Applications of Antibiotics in Acne Treatment

The growing prevalence of antibiotic resistance in P. acnes and other skin commensal bacteria is becoming increasingly alarming. For mild-to-moderate acne, topical antibiotic monotherapy is not recommended. Topical retinoid, BPO, or a combination therapy (topical retinoid + BPO, topical antibiotic + BPO, topical retinoid + topical antibiotic + BPO) is recommended.[110] For moderate-to-severe acne, the recommended first-line treatment is oral antibiotics combined with BPO and/or a topical retinoid. Oral antibiotic monotherapy is not recommended.[111] To reduce antibiotic-resistant microorganisms on the skin, as alternative treatments, BPO can be used for at least 5–7 days between antibiotic courses.[5] Oral contraceptives or anti-androgens may be another alternative for some female patients. To obtain better clinical efficacy and reduce antibiotic resistance, information on past exposure to macrolides or clindamycin should suggest avoidance of prescription of these antibiotics. Given that some acne patients are colonized by antibiotic-resistant P. acnes strains, Sinnott et al.[112] recommended that swabbing, culturing, and testing for resistant strains may be one way to help avoid long-term use of ineffective antibiotics.

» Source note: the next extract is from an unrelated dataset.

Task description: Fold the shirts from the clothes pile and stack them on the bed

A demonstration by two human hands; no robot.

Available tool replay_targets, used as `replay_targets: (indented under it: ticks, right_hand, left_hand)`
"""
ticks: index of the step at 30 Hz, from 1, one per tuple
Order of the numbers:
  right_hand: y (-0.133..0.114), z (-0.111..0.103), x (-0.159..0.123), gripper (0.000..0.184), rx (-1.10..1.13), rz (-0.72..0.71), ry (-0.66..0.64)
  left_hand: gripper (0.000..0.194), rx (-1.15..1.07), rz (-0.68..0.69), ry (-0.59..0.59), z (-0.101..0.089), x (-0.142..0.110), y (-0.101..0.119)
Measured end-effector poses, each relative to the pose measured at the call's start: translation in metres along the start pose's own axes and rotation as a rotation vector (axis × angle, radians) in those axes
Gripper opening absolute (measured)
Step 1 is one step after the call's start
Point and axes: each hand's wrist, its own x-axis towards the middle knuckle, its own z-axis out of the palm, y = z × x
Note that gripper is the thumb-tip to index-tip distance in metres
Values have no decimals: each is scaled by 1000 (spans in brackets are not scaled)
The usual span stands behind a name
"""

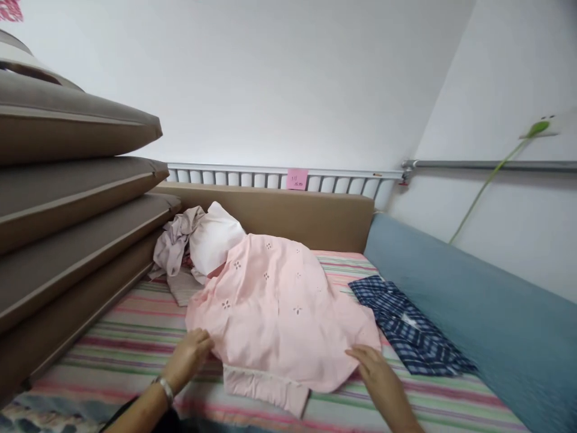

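Head view. A pink garment [279, 300] lies spread at the middle of a striped sheet [148, 343], its sleeve-like side parts reaching outward to left and right. The left hand [188, 356] is at the near left edge, fingers curled and nearly closed, apparently pinching the cloth. The right hand [376, 376] is at the near right edge, its fingers extended and loosely together, the tips touching the fabric; whether the thumb grips from beneath cannot be told.

Judged by its lie, the garment is largely opened out, while shallow creases remain and no fold is evident in its main panel; smoothing appears partly complete. A paler pink piece [265, 390] with a gathered surface projects from under the near edge; whether it belongs to the same garment is unclear. To the right, dark blue checked cloth [412, 328] lies in a flattened, angular form, seemingly folded. At the far left, a white cloth [216, 237] forms a rounded mound beside crumpled greyish-pink cloth [175, 243], neither laid flat.

Materials: the pink fabric is matt, thin and soft in appearance, with small petal-shaped cut-outs. The sheet bears green, red and white bands. Brown cushions [81, 174], slab-like with piped edges, are stacked at left; a smooth brown padded board [288, 216] stands behind, and a blue padded panel [451, 307] slopes along the right.
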Motion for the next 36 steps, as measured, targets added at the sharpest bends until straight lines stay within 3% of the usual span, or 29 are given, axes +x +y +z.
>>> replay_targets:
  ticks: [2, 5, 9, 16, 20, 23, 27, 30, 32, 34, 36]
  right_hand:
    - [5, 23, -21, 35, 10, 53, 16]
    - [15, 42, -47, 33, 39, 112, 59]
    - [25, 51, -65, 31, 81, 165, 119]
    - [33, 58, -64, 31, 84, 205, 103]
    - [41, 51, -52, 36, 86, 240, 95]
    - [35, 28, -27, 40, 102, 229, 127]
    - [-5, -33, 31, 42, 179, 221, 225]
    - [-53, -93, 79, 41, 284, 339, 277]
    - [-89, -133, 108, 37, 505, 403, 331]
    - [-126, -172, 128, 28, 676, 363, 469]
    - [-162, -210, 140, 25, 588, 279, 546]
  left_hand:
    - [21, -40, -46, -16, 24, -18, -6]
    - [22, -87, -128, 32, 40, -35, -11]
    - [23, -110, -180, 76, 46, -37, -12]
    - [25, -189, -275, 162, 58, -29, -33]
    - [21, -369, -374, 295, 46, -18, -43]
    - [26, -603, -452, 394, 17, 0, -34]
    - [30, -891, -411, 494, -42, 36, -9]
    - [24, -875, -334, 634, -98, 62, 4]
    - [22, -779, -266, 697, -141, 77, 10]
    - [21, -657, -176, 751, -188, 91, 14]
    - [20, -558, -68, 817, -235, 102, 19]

The recommended minimum course of acne treatment with oral antibiotics is 6–8 weeks. Oral antibiotics may continue to be used after taking effect, but should not be used for longer than 12 weeks.[83,113] However, it is reported that in practice, 17.5% of antibiotic treatment courses last ≥ 6 months and 7% of the treatments last over 9 months, with an average treatment time of 125–129 days.[114,115] The long-term use of antibiotics may significantly alter the skin microbiome and increase drug resistance. Future longitudinal studies of long-term use of antibiotics may shed light on its effect on the composition and dynamics of the microbiome.[83]